=== TASK STATEMENT ===
Nothing in the records should be changed in the copy, though the pictures must be left out.

=== DATA UNDER STUDY ===
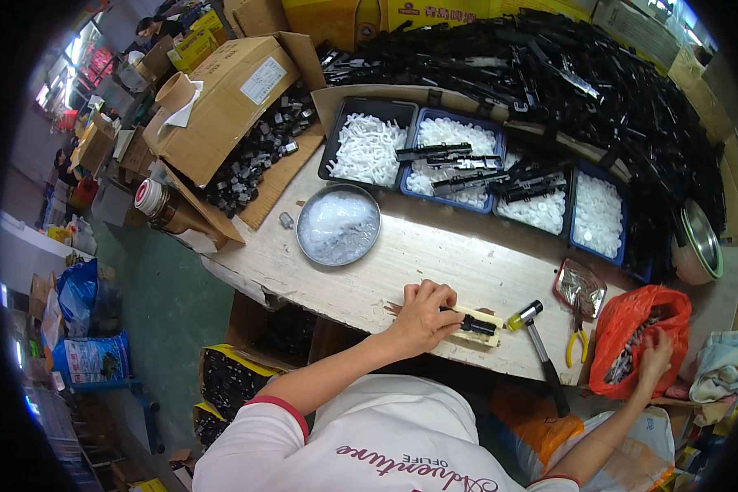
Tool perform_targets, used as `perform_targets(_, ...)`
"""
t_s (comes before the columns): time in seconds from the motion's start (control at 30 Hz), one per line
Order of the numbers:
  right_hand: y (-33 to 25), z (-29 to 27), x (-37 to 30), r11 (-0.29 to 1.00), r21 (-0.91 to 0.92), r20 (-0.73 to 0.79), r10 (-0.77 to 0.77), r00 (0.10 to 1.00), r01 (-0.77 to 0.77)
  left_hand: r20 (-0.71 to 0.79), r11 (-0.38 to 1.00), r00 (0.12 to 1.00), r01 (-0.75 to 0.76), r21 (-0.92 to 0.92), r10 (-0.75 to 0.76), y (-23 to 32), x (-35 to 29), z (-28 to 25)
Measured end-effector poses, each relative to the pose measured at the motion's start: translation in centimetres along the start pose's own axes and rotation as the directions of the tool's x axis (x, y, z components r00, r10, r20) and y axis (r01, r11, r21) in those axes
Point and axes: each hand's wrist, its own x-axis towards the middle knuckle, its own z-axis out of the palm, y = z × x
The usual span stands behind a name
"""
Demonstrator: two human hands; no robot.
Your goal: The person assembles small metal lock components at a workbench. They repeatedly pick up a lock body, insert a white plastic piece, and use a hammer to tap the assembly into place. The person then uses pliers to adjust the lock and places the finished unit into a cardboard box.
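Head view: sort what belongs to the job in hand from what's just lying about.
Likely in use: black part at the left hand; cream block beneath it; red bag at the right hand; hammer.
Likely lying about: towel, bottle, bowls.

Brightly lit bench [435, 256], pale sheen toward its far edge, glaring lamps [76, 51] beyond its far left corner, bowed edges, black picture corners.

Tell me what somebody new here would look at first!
Probably the huge heap of black parts, piled across the back and right of the bench. Next might come the bright red bag at the bench's right end, with the right hand at its opening. The white pieces stand out too, in trays before the heap.
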Motion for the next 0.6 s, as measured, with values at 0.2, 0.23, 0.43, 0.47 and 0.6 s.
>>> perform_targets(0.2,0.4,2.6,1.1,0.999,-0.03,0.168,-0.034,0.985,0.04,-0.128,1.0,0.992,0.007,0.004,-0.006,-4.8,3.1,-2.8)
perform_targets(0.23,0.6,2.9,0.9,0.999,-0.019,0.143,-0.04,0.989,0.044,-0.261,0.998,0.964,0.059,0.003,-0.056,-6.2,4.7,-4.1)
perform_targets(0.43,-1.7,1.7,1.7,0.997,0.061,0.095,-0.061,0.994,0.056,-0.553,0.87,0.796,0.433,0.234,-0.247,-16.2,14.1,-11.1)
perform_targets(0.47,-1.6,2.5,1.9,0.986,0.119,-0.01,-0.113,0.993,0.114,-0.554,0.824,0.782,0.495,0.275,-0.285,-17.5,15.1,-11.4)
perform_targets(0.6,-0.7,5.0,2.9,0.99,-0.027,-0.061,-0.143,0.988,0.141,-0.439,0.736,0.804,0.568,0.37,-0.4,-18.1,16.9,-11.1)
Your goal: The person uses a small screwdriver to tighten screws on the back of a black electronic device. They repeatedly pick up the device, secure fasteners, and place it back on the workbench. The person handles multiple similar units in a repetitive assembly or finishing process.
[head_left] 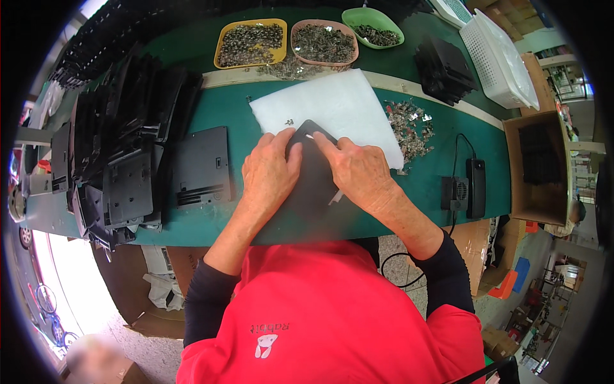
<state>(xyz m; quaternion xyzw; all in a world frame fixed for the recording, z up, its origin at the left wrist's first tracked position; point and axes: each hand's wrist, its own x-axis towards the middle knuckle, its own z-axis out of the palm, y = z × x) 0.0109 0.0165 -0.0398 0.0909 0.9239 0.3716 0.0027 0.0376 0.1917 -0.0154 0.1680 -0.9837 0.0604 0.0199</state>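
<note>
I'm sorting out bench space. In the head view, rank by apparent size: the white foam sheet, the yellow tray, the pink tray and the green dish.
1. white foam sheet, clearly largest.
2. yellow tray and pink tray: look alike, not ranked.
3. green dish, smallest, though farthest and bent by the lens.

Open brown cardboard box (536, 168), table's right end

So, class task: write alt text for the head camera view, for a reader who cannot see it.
Seen from above, a person's left hand and right hand press on a flat black panel lying on a white foam sheet on a green table. Stacks of black panels stand to the left; three trays of small metal parts sit at the far edge.
</note>
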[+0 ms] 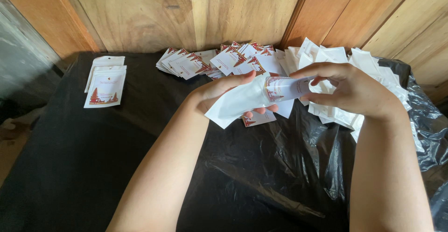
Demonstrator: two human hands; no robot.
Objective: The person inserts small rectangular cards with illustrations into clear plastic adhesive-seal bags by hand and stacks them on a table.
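Observation:
My left hand [219, 93] and my right hand [351, 91] both hold one white pouch [254, 97] with a red printed picture, raised above the black plastic sheet [261, 166]. The left hand grips its lower left part from behind. My right hand's fingers pinch its right end, which is curled into a tube shape. Behind the hands lies a spread pile of the same printed pouches [219, 59], and to the right a heap of plain white pouches [336, 57].
A small stack of finished-looking printed pouches [105, 83] lies at the far left on the black sheet. Wooden wall panels [196, 12] close off the back. The sheet wrinkles at the right edge [429, 129].

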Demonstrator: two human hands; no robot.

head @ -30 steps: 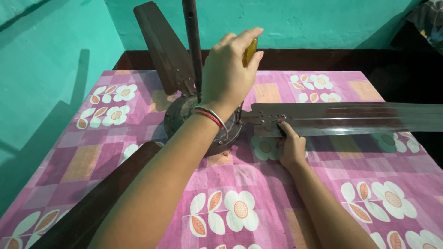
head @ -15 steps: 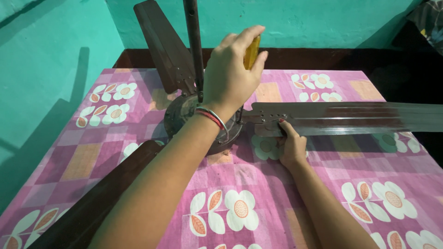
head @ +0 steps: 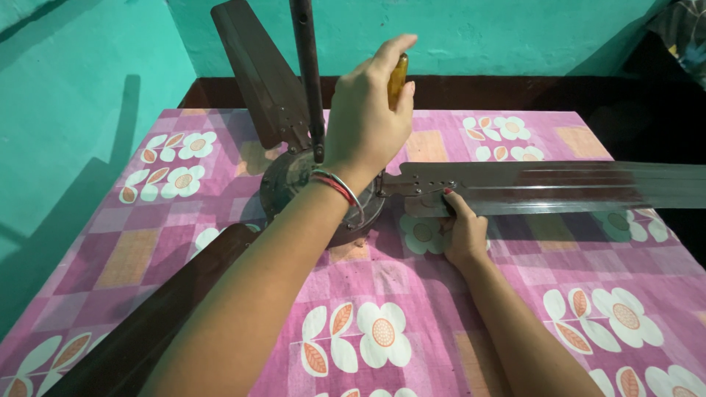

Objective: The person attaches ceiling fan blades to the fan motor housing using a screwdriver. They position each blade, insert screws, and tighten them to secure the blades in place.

=== ANSWER TO THIS EXERCISE ===
Tool perform_targets, used as `perform_targets(_, ...)`
"""
t_s (comes before the columns): time in seconds from the motion's start (control at 30 Hz), one per line
Order of the numbers:
  right_hand: y (-33 to 25), z (-29 to 27), x (-37 to 30), r11 (-0.29 to 1.00), r21 (-0.91 to 0.92), r20 (-0.73 to 0.79), r10 (-0.77 to 0.77), r00 (0.10 to 1.00), r01 (-0.77 to 0.77)
  left_hand: r20 (-0.71 to 0.79), r11 (-0.38 to 1.00), r00 (0.12 to 1.00), r01 (-0.75 to 0.76), r21 (-0.92 to 0.92), r10 (-0.75 to 0.76), y (-23 to 32), x (-35 to 29), z (-28 to 25)
Measured end-effector poses, each relative to the pose measured at the motion's start: translation in centimetres along the start pose's own axes and rotation as the directions of the tool's x axis (x, y, z components r00, r10, r20) and y axis (r01, r11, r21) in those axes
Point and axes: each hand's wrist, its own x-axis towards the middle knuckle, its own z-axis out of the palm, y = z × x
The usual span stands behind a name
"""
Demonstrator: two human hands; no robot.
Your goal: The person assembles small metal lock components at a workbench. They repeatedly pick up a lock body, insert a white plastic piece, and use a hammer to tap the assembly into place. The person then uses pliers to adjust the lock and places the finished unit into a cardboard box.
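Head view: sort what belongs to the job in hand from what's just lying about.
Likely in use: black part at the left hand; cream block beneath it; red bag at the right hand; hammer.
Likely lying about: towel, bottle, bowls.

Brightly lit bench [435, 256], pale sheen toward its far edge, glaring lamps [76, 51] beyond its far left corner, bowed edges, black picture corners.

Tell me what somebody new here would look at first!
Probably the huge heap of black parts, piled across the back and right of the bench. Next might come the bright red bag at the bench's right end, with the right hand at its opening. The white pieces stand out too, in trays before the heap.
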Motion for the next 0.6 s, as measured, with values at 0.2, 0.23, 0.43, 0.47 and 0.6 s.
>>> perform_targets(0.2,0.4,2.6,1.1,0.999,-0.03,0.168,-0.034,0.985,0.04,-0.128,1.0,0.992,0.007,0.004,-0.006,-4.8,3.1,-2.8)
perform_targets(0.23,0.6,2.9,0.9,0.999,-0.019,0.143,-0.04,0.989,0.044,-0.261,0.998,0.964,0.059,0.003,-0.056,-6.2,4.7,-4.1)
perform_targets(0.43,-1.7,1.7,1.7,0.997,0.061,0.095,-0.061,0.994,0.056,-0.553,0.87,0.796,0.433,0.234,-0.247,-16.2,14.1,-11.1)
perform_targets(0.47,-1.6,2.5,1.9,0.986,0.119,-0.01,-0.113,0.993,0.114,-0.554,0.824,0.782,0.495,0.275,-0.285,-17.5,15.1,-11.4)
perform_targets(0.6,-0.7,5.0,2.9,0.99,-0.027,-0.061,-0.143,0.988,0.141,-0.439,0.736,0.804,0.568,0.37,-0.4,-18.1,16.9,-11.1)
Your goal: The person uses a small screwdriver to tighten screws on the back of a black electronic device. They repeatedly pick up the device, secure fasteners, and place it back on the workbench. The person handles multiple similar units in a repetitive assembly or finishing process.
[head_left] 
<state>(xyz m; quaternion xyzw; all in a world frame fixed for the recording, z up, its origin at the left wrist's first tracked position; point and axes: each hand's wrist, its own x-axis towards the middle knuckle, its own z-axis out of the palm, y = z × x) 0.0109 0.0165 -0.0398 0.0909 0.9239 0.3716 0.0027 0.0376 0.1917 -0.0154 0.1680 -0.9837 0.0604 0.0199</state>
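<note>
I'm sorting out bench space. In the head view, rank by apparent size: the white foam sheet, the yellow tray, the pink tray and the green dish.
1. white foam sheet, clearly largest.
2. yellow tray and pink tray: look alike, not ranked.
3. green dish, smallest, though farthest and bent by the lens.

Open brown cardboard box (536, 168), table's right end

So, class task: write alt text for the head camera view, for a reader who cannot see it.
Seen from above, a person's left hand and right hand press on a flat black panel lying on a white foam sheet on a green table. Stacks of black panels stand to the left; three trays of small metal parts sit at the far edge.
</note>
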[+0 ms] 
Demonstrator: two human hands; no robot.
Objective: The person inserts small rectangular cards with illustrations into clear plastic adhesive-seal bags by hand and stacks them on a table.
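Observation:
My left hand [219, 93] and my right hand [351, 91] both hold one white pouch [254, 97] with a red printed picture, raised above the black plastic sheet [261, 166]. The left hand grips its lower left part from behind. My right hand's fingers pinch its right end, which is curled into a tube shape. Behind the hands lies a spread pile of the same printed pouches [219, 59], and to the right a heap of plain white pouches [336, 57].
A small stack of finished-looking printed pouches [105, 83] lies at the far left on the black sheet. Wooden wall panels [196, 12] close off the back. The sheet wrinkles at the right edge [429, 129].
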
Demonstrator: two human hands; no robot.

head @ -30 steps: 
head @ -15 steps: 
head @ +0 steps: 

Objective: The person attaches ceiling fan blades to the fan motor housing using a screwdriver. They position each blade, insert screws, and tighten them to secure the blades in place.

No additional answer is needed.